§ To do:
The listing is to be repeated exactly, and its pictures are to be left out.
[Start of section]
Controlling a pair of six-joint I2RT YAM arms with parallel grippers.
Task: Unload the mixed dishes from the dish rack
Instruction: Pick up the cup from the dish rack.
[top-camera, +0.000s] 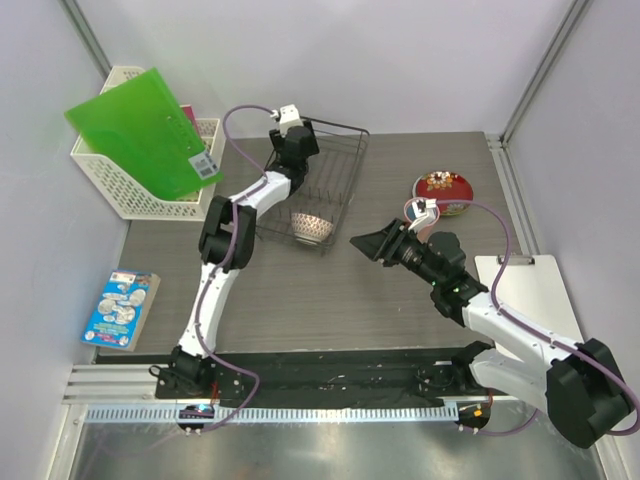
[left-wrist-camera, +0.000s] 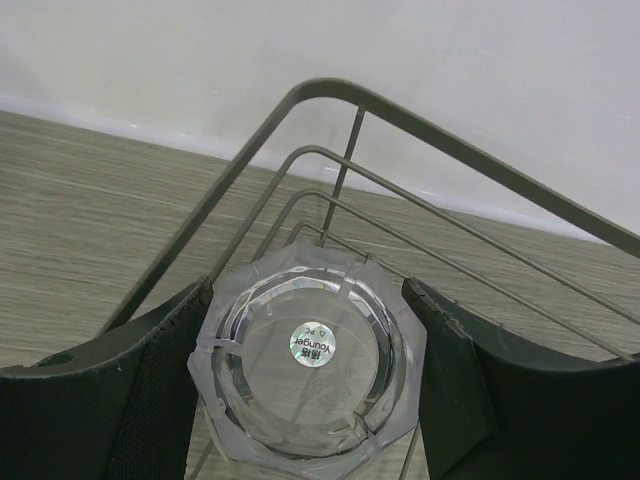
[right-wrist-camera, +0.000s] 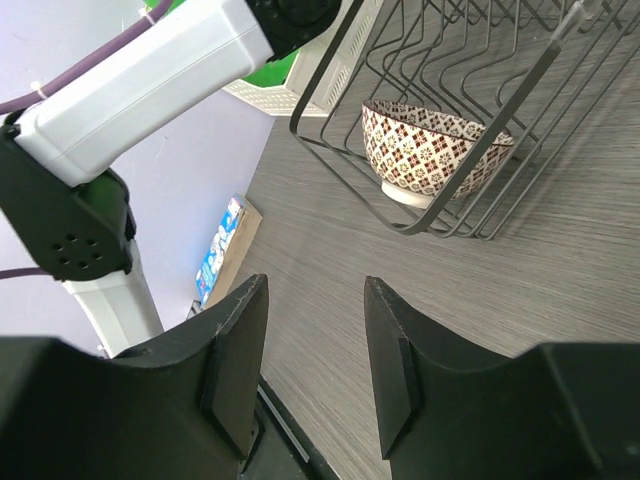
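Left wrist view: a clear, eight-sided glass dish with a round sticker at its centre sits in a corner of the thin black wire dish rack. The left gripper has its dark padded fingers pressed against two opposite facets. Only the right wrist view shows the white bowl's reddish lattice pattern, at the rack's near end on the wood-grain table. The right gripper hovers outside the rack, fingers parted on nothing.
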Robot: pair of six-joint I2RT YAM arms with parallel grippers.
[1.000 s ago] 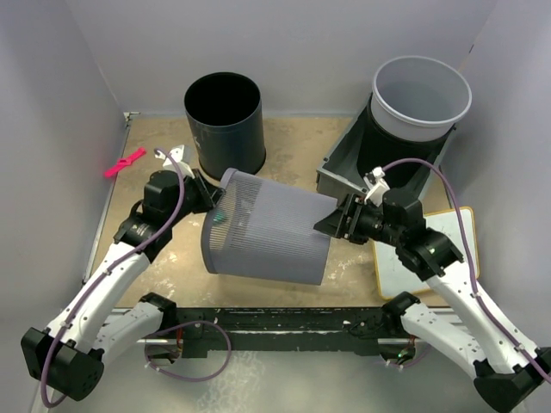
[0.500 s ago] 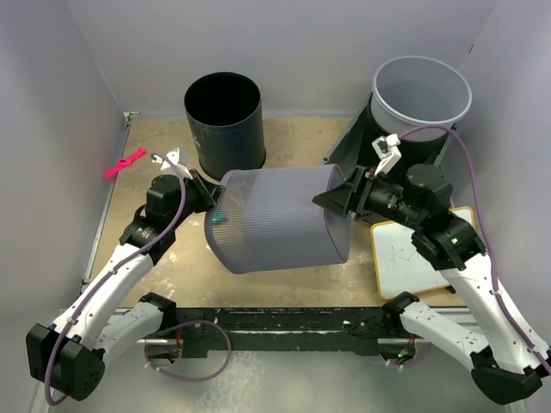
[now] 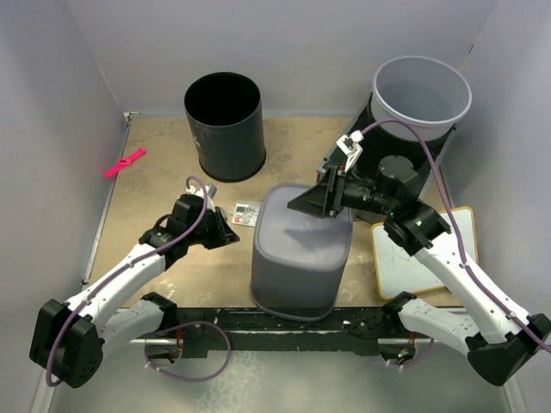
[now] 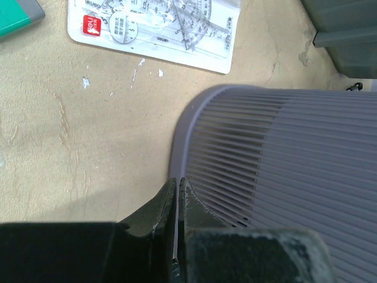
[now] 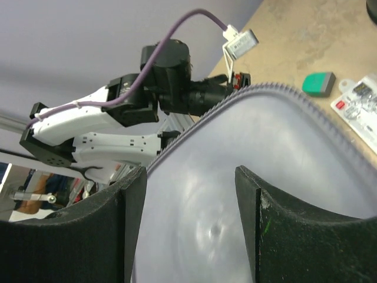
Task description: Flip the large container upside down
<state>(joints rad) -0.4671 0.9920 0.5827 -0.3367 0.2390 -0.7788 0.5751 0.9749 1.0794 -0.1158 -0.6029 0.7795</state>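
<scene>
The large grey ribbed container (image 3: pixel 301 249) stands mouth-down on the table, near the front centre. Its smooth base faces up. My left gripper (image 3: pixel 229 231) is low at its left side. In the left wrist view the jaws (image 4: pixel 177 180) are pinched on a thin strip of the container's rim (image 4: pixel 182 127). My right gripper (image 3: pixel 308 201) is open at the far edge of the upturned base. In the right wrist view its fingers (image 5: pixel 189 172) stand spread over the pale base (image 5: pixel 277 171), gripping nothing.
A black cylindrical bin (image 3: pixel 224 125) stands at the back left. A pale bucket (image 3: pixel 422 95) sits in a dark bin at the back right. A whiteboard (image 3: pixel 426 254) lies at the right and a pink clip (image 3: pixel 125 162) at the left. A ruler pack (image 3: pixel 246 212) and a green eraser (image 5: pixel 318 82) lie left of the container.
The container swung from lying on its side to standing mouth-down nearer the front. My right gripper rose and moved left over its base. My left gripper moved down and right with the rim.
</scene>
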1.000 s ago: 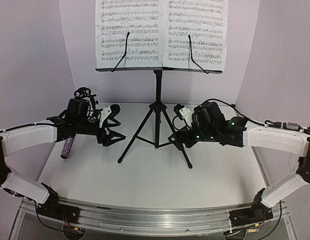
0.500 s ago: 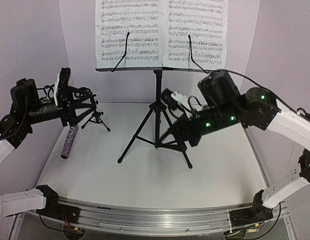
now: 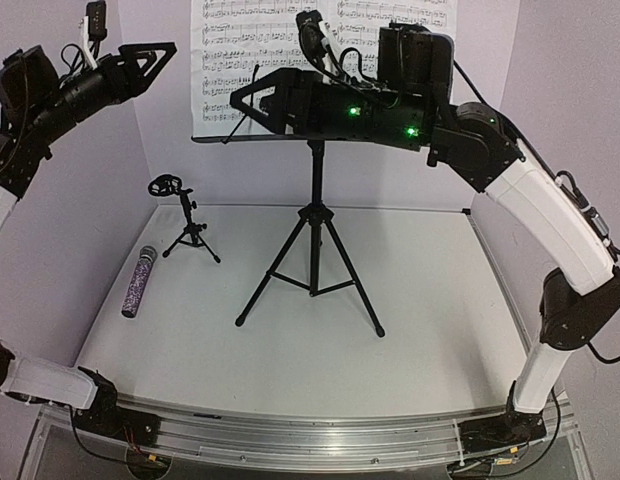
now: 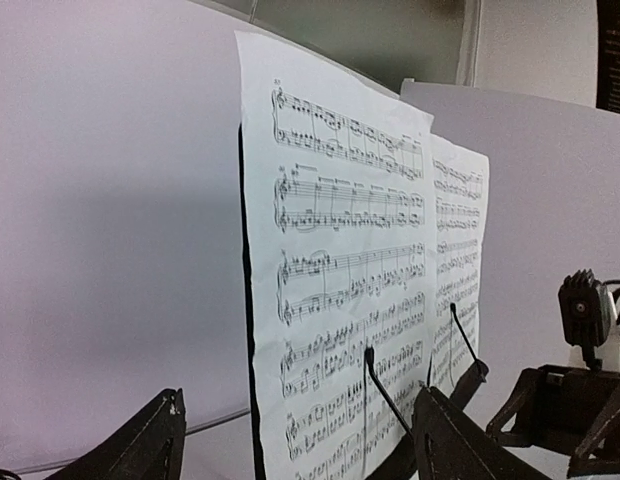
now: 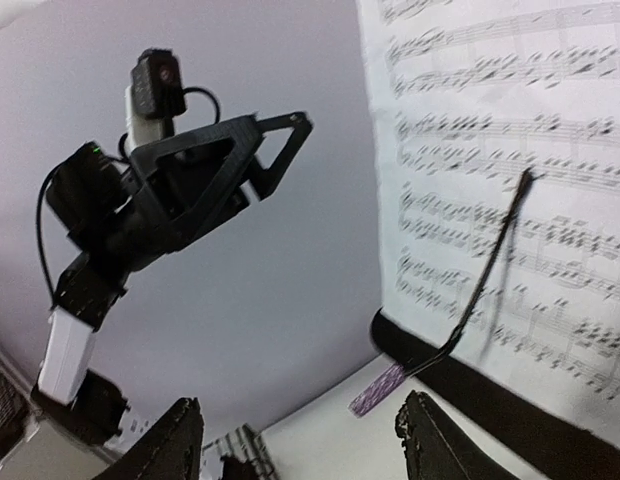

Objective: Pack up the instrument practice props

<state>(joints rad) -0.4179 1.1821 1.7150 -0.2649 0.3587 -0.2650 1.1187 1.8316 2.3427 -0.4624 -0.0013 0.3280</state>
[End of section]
§ Solved exercise:
Controlling a pair of six-joint I2RT YAM arms with parallel grippers.
Task: Unload the mixed dishes from the dish rack
Instruction: Pick up the cup from the dish rack.
[top-camera, +0.000s] 
[left-wrist-camera, +0.000s] 
[right-wrist-camera, +0.000s] 
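Left wrist view: a clear, eight-sided glass dish with a round sticker at its centre sits in a corner of the thin black wire dish rack. The left gripper has its dark padded fingers pressed against two opposite facets. Only the right wrist view shows the white bowl's reddish lattice pattern, at the rack's near end on the wood-grain table. The right gripper hovers outside the rack, fingers parted on nothing.
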Robot: pair of six-joint I2RT YAM arms with parallel grippers.
[1.000 s ago] 
[0.500 s ago] 
[now] 
[now] 
[now] 
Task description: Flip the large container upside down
<state>(joints rad) -0.4671 0.9920 0.5827 -0.3367 0.2390 -0.7788 0.5751 0.9749 1.0794 -0.1158 -0.6029 0.7795</state>
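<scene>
The large grey ribbed container (image 3: pixel 301 249) stands mouth-down on the table, near the front centre. Its smooth base faces up. My left gripper (image 3: pixel 229 231) is low at its left side. In the left wrist view the jaws (image 4: pixel 177 180) are pinched on a thin strip of the container's rim (image 4: pixel 182 127). My right gripper (image 3: pixel 308 201) is open at the far edge of the upturned base. In the right wrist view its fingers (image 5: pixel 189 172) stand spread over the pale base (image 5: pixel 277 171), gripping nothing.
A black cylindrical bin (image 3: pixel 224 125) stands at the back left. A pale bucket (image 3: pixel 422 95) sits in a dark bin at the back right. A whiteboard (image 3: pixel 426 254) lies at the right and a pink clip (image 3: pixel 125 162) at the left. A ruler pack (image 3: pixel 246 212) and a green eraser (image 5: pixel 318 82) lie left of the container.
The container swung from lying on its side to standing mouth-down nearer the front. My right gripper rose and moved left over its base. My left gripper moved down and right with the rim.
</scene>
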1.000 s ago: 
0.500 s ago: 
now: 
now: 
now: 

Objective: Pack up the instrument practice props

<state>(joints rad) -0.4179 1.1821 1.7150 -0.2649 0.3587 -0.2650 1.1187 1.8316 2.3427 -0.4624 -0.0013 0.3280</state>

The answer to this exercise has been fully stated.